La amplitud de arena y guayacanes entremezclados con yaques tiempla la mirada centenares de metros en las proximidades de Gamero, las manos se congelan en medio de los esguinces postreros del sol en el horizonte. El volante gira por su cuenta hasta que el hombrillo obliga a retomar la carretera. Hay cerros recortados, tal vez taludes prehistóricos, testigos de andanzas de dinosaurios y mamuts. Rocas, piedras, guijarros dispuestos en posiciones tales que develan perfiles geológicos inéditos, configuraciones arqueológicas impensadas, fenómenos topográficos absurdos. De pronto la mira se interna en un lecho de arenas brillantes tal vez cauce de antiguos ríos. La respiración se fractura ante el paso de ranchos de hojalata y cartón piedra, de niños con baldes de ciruelas y pomalacas, hacia grandes descampados con grupos de cardones dispersos en una lejanía que suspende los neumáticos por varios metros hasta que el Cadillac parece una nave espacial perdida.
Muchas sinuosidades sucesivas paralelas al regadío asedian las visuales a través del parabrisas, de las ventanillas, del gradiente de temperaturas entre la tarde y el crepúsculo. El Cadillac por momentos se resiste a delinear las curvas. Provoca detenerse en medio de los pastizales de Los Ipures. Se siente un ambiente especial de paseo dominical, las sinfonías de vegetación recorren la orilla de la carretera decenas d metros. Los espacios son estrechos en las cercanías, pero se siente una mínima amplitud tras los mangos del regadío, un rumor de aguas metálicas entre piedras, sonidos instantáneos en la soledad perforada por los grillos y algunas aves rezagadas.
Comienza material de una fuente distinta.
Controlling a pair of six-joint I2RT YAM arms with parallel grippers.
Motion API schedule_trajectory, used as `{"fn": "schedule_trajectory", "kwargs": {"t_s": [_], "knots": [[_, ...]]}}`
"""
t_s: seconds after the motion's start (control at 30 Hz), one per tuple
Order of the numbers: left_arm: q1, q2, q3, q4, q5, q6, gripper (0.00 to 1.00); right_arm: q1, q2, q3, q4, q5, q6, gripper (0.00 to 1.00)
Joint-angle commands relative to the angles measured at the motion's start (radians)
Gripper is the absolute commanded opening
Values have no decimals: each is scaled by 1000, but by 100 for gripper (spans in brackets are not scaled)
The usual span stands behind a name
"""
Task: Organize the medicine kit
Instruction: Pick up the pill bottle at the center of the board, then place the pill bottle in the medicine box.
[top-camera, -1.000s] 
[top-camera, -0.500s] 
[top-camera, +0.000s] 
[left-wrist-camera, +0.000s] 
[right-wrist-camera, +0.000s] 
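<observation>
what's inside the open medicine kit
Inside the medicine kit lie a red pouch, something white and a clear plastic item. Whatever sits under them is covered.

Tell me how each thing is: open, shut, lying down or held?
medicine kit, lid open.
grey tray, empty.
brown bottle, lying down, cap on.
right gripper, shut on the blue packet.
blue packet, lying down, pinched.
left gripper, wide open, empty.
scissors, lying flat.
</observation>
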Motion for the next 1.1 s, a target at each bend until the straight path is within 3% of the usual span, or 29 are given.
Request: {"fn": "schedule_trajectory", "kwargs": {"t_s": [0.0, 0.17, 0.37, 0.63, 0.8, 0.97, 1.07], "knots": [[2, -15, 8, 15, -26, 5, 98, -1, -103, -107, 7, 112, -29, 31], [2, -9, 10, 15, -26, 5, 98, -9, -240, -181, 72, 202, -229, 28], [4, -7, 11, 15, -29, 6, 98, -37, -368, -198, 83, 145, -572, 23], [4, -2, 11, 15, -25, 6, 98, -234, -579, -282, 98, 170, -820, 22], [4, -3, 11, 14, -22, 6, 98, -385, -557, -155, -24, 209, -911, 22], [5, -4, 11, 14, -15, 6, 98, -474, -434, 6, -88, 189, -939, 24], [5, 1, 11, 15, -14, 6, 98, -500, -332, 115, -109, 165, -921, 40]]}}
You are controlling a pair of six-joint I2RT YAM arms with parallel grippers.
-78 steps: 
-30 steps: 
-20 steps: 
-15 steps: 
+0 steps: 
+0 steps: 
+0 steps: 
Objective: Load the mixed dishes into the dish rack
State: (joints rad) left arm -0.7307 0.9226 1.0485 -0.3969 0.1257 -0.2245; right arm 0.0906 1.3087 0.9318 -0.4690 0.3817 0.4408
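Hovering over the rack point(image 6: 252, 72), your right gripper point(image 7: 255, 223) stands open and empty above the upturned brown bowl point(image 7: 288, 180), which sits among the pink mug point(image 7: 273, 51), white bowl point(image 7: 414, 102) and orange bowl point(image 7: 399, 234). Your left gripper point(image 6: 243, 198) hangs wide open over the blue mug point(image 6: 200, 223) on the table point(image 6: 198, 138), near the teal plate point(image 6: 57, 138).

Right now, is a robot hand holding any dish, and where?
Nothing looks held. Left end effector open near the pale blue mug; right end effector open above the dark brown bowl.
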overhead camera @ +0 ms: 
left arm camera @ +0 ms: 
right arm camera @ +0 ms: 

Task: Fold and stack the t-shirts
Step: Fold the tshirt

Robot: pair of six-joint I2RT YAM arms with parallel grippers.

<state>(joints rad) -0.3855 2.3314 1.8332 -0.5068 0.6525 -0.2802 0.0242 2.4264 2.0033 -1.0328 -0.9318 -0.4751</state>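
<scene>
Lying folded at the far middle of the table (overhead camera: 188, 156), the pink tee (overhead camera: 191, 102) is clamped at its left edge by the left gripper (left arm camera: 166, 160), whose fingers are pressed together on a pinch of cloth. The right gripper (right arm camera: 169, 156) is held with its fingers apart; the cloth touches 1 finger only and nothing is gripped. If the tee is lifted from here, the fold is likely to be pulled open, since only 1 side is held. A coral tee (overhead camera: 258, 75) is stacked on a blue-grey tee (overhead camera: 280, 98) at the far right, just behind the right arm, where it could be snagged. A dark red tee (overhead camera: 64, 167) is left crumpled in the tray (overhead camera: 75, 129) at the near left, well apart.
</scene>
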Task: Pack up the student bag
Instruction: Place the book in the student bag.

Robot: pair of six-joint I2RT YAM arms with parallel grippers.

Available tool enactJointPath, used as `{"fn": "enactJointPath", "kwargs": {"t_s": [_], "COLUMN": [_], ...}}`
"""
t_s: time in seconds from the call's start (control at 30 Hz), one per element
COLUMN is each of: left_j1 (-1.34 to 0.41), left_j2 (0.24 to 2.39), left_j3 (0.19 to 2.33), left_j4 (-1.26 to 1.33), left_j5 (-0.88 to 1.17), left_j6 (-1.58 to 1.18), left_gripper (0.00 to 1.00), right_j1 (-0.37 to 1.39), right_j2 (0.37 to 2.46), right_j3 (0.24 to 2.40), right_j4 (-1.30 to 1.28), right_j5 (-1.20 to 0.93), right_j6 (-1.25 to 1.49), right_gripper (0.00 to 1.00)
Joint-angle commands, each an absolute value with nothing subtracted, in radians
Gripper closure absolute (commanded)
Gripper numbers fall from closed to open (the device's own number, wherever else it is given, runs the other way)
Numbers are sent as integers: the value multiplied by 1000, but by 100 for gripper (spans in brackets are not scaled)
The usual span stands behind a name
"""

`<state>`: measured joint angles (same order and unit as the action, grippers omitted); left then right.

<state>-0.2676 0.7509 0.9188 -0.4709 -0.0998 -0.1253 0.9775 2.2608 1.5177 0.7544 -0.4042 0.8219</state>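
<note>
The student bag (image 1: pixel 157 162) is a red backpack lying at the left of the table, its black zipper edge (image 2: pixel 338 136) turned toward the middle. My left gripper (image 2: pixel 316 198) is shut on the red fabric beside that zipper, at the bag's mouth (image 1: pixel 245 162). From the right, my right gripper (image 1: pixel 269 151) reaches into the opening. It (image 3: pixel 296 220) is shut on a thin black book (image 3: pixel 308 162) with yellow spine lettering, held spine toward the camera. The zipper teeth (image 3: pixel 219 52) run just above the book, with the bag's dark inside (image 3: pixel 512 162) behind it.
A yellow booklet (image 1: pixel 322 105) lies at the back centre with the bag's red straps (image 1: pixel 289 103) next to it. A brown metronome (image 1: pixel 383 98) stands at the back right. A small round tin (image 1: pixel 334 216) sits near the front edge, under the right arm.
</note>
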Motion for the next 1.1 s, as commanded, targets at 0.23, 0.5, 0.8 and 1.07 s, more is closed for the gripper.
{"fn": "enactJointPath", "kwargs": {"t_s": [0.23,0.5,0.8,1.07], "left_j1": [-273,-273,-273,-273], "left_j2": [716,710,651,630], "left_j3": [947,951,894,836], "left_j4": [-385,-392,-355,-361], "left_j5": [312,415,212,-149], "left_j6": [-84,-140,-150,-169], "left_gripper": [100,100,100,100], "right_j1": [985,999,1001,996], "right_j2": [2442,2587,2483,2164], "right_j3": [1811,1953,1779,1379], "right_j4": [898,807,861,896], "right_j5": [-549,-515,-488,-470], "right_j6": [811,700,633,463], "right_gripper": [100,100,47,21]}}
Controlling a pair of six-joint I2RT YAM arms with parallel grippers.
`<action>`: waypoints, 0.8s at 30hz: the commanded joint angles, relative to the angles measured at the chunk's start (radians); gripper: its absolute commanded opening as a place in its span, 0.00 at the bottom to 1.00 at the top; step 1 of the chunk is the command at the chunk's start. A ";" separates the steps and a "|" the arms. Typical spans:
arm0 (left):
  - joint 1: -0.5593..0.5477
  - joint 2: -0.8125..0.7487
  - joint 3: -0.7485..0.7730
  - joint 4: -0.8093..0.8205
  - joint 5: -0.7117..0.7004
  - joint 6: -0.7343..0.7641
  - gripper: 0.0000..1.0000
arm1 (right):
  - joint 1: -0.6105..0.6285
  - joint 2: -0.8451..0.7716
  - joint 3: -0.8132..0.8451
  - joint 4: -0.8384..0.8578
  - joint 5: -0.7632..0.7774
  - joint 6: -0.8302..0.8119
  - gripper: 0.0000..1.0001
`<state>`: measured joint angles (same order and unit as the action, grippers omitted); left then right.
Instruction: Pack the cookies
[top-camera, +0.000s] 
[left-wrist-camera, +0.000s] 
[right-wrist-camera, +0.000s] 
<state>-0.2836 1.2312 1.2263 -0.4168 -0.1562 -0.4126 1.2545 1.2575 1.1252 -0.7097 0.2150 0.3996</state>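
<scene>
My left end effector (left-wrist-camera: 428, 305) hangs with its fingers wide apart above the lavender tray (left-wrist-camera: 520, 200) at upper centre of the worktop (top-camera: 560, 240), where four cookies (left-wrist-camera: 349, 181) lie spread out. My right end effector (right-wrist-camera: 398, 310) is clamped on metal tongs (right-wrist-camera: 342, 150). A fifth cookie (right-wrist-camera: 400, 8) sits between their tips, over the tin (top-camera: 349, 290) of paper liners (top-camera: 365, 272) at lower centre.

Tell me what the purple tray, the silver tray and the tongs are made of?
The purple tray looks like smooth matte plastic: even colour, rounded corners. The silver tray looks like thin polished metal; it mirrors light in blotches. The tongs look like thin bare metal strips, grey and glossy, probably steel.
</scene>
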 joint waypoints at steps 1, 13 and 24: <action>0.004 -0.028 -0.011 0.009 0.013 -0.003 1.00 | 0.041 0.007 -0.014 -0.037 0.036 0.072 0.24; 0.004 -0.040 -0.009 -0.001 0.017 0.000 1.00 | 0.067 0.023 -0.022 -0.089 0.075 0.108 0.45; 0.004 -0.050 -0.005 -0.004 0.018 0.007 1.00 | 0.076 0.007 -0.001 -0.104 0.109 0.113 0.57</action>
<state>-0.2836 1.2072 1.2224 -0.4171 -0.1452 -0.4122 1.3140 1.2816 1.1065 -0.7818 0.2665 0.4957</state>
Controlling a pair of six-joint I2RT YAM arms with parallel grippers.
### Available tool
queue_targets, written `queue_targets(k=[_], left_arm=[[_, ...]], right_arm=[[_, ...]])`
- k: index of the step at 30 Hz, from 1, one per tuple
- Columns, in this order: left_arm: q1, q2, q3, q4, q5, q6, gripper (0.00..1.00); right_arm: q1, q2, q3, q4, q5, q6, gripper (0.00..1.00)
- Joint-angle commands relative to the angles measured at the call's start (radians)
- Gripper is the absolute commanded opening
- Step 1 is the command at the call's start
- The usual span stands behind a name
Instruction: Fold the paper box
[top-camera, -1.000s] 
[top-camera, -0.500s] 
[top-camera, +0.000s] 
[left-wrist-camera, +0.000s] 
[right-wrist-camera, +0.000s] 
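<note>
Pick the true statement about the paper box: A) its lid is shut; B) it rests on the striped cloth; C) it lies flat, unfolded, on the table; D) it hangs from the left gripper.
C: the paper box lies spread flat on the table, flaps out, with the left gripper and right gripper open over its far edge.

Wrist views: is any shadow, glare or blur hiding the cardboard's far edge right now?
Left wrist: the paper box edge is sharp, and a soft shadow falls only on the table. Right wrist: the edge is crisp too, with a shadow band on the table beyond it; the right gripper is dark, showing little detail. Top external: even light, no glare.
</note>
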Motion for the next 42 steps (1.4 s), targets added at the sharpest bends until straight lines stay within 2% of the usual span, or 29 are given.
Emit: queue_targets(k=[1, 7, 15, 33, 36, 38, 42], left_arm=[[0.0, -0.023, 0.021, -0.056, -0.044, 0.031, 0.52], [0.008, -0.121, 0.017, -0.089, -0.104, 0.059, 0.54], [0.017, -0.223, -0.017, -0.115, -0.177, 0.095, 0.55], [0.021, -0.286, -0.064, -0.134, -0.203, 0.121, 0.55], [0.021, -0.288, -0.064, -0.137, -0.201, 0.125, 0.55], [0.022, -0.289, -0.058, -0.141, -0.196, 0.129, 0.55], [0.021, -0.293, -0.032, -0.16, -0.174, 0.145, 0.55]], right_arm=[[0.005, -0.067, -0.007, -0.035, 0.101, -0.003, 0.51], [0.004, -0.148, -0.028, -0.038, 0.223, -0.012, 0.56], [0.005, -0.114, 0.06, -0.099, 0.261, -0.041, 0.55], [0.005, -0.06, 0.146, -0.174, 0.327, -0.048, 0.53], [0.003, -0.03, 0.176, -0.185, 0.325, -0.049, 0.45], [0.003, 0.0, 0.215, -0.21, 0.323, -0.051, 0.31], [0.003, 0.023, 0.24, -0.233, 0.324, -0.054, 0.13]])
Entonces aparece el gran espectro de la línea asfáltica casi infinita. El resplandor matinal impregna cada pigmento de la vía hasta descubrir cada estípite disparado hacia el firmamento, la fuerza centrífuga de las curvas de Tataracual estremecen al Cadillac al entrar en la recta. Algunas vacas desperdigadas entre los matorrales rasgan el sopor de la distancia. Viniendo desde Cumaná, la penumbra rodea prudente la luminosidad vacilante de las seis de la tarde. Una acuarela de anaranjados bermejos empieza a perforar la atmósfera. Varios gavilanes planean sobre la punta de los cocoteros, sus graznidos tiemplan el ritmo implacable del concierto de los sapos y cigarras. Cada diez cocoteros se puede sentir la intensidad matinal fundirse en la frescura de la cercanía nocturna. La fiesta de la luz invita a detener el carro, solo que la mañana es cinética y fugacidad. Los primeros cocuyos apenas reflejan su esmeralda líquida en una oscuridad clara donde se distinguen todas las ramas secas a medio tronco de los cocoteros, todos los cocos verdes y marrones apretados bajo las hojas. La experiencia visual de atravesar esa recta implicaba la mezcla fantasmal con la imagen de la tarde o la mañana y ese momento hacía levitar al Cadillac en su vuelo hacia el mediodía o el atardecer.
Alfonso L. Tusa C. 14 de abril de 2020.